[Start of section]
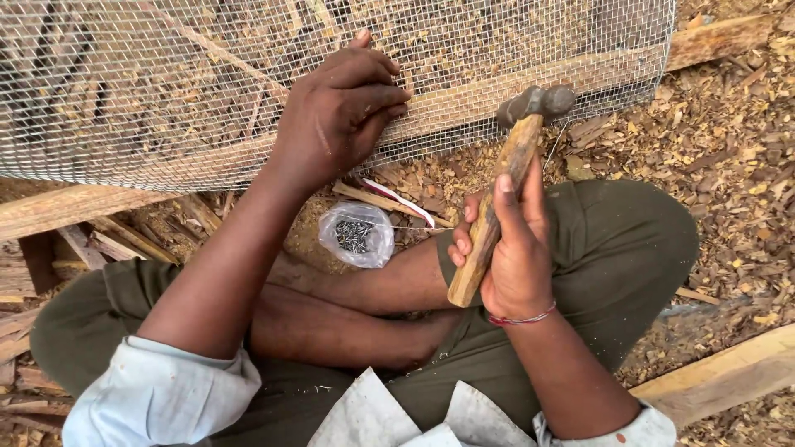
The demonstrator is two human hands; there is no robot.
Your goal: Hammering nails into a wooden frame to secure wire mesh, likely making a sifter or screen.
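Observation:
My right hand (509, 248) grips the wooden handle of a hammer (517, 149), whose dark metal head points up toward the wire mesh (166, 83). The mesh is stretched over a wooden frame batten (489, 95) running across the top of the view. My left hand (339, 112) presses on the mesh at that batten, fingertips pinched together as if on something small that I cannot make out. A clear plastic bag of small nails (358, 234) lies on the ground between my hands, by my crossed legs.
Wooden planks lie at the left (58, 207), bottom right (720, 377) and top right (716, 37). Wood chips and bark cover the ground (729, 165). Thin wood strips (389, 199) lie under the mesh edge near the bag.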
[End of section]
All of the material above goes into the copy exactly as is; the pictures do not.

> **TASK RESULT**
The demonstrator is two human hands; there is no robot.
Your goal: Hammering nails into a wooden frame to secure wire mesh, likely making a sifter or screen.
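Observation:
My right hand (509, 248) grips the wooden handle of a hammer (517, 149), whose dark metal head points up toward the wire mesh (166, 83). The mesh is stretched over a wooden frame batten (489, 95) running across the top of the view. My left hand (339, 112) presses on the mesh at that batten, fingertips pinched together as if on something small that I cannot make out. A clear plastic bag of small nails (358, 234) lies on the ground between my hands, by my crossed legs.
Wooden planks lie at the left (58, 207), bottom right (720, 377) and top right (716, 37). Wood chips and bark cover the ground (729, 165). Thin wood strips (389, 199) lie under the mesh edge near the bag.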

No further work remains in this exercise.